A individualidade espontânea e não-manipulada que o locutor simula é sublinhada por um padrão de conduta particular, que ele não só exibe mas recomenda a seus ouvintes. O emocionalismo consciente e enfático é parte de sua técnica. Em várias ocasiões ele repete que "quase chorou" ao receber cinco centavos como ajuda de uma pobre e velha viúva. Embora toda a construção de sua pessoa o vise como um líder, ele conspicuamente rejeita qualquer atitude de dignidade. Precisamente este abandono da dignidade parece ser um dos mais efetivos estímulos da propaganda fascista. Hitler mesmo sempre foi propenso a explosões cheias de pompa e histeria: uma de suas frases favoritas era "Eu preferiria atirar em mim mesmo a …" Nas falas de Thomas, o expediente da liberação emocional é derivado de sua postura religiosa, de sua tendência evangélica e fundamentalista, oposta ao presbiterianismo oficial.
"Vocês sabem como agradeço a Deus por eu ter aberto meu coração nestes três últimos anos.
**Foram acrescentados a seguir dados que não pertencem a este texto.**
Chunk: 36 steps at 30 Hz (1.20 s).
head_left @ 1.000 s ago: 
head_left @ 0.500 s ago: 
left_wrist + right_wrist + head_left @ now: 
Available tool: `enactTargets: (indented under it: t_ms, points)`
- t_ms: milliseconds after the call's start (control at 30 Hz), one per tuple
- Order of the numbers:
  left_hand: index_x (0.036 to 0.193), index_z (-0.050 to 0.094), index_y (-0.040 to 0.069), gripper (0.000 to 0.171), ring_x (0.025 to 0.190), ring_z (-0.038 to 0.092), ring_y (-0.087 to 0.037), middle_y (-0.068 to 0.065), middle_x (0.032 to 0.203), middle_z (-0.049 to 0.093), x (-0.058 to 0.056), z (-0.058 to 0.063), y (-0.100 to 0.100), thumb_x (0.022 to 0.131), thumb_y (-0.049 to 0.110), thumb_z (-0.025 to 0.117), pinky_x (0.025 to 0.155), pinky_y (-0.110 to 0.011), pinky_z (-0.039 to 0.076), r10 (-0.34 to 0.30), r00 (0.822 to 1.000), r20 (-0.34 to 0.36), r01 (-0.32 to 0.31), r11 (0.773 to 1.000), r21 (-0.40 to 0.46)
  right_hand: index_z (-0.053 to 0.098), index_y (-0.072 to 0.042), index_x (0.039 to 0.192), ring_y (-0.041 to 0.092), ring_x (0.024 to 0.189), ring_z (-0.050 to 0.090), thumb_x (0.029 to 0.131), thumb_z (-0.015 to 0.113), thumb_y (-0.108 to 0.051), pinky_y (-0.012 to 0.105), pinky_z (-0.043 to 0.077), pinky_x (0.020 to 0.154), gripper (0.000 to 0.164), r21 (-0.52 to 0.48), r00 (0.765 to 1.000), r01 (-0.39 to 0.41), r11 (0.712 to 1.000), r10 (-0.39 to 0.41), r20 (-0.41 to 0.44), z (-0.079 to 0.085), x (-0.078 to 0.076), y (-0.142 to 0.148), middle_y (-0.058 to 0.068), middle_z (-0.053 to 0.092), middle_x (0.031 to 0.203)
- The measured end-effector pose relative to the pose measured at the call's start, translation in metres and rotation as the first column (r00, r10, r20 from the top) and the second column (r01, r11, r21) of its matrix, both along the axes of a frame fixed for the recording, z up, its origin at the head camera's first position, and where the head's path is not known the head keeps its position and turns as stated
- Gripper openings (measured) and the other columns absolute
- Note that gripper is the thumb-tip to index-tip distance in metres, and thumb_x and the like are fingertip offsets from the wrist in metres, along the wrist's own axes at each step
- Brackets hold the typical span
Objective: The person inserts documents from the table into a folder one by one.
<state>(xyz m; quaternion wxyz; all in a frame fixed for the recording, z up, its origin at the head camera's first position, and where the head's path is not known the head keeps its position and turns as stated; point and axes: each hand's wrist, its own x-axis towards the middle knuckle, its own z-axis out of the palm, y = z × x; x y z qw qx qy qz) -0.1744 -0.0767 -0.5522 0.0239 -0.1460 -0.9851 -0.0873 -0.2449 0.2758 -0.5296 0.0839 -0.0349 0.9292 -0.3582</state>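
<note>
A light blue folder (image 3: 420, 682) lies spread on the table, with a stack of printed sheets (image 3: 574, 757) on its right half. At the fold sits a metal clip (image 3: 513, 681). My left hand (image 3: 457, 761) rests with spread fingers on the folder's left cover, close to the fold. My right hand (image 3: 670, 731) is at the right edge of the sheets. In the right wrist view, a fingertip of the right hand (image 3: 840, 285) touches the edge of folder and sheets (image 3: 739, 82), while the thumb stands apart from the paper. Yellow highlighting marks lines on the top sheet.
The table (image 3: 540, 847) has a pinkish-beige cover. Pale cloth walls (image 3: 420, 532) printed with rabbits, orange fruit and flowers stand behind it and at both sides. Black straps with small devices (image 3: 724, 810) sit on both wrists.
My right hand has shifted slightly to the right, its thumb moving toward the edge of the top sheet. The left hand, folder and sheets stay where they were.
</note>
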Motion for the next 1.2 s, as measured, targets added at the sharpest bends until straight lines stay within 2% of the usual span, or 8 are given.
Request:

Vocês sabem como isso é uma coisa formidável para um presbiteriano, criado para suprimir as manifestações exteriores de seu coração . Escutem, presbiterianos, episcopais e todas as escolas de estoicismo: soltem seu coração ! Oh, eu sei o quanto é difícil. Vocês sentem como eu o senti. Vocês tem medo do fanatismo [1]. Existe porém um lugar certo para a expressão do seu amor por Deus. Vocês não precisam ser fanáticos. Relembrem do que nos disse Santo Agostinho:: ‘Se você soltar seu coração, você caminhará para Deus’. Bata um pouco de palmas. Relembre o Velho testamento, relembre onde ele diz que as árvores bateram palmas para Sua alegria. A natureza inteira louva o criador ! Nenhum ser humano vai ver de novo o desabrochar sob o sol daquela flor maravilhosa. Animal algum jamais vai sequer percebe-la,, pois ela está louvando e sorrindo para Deus. Toda a Terra é plena em glória. Os profetas proclamaram bem alto que a terra se enche de glória para o Senhor. Não é pois maravilhoso conhecer a Deus ? É maravilhoso conhecer o Cristo." (9/7/35)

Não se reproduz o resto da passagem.